▶ [EXERCISE DIRECTIONS] Read the data and repeat all of it exactly.

▶ [DATA EXTRACT]
__________
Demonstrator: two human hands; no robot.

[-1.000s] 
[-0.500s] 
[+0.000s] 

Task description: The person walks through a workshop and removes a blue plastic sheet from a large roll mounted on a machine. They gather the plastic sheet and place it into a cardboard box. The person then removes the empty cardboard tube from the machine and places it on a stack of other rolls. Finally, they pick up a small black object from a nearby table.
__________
▶ [YOUR RESPONSE]
Demonstrator: two human hands; no robot.

[-1.000s] 
[-0.500s] 
[+0.000s] 

Task description: The person walks through a workshop and removes a blue plastic sheet from a large roll mounted on a machine. They gather the plastic sheet and place it into a cardboard box. The person then removes the empty cardboard tube from the machine and places it on a stack of other rolls. Finally, they pick up a small black object from a nearby table.

This exercise requires no further work.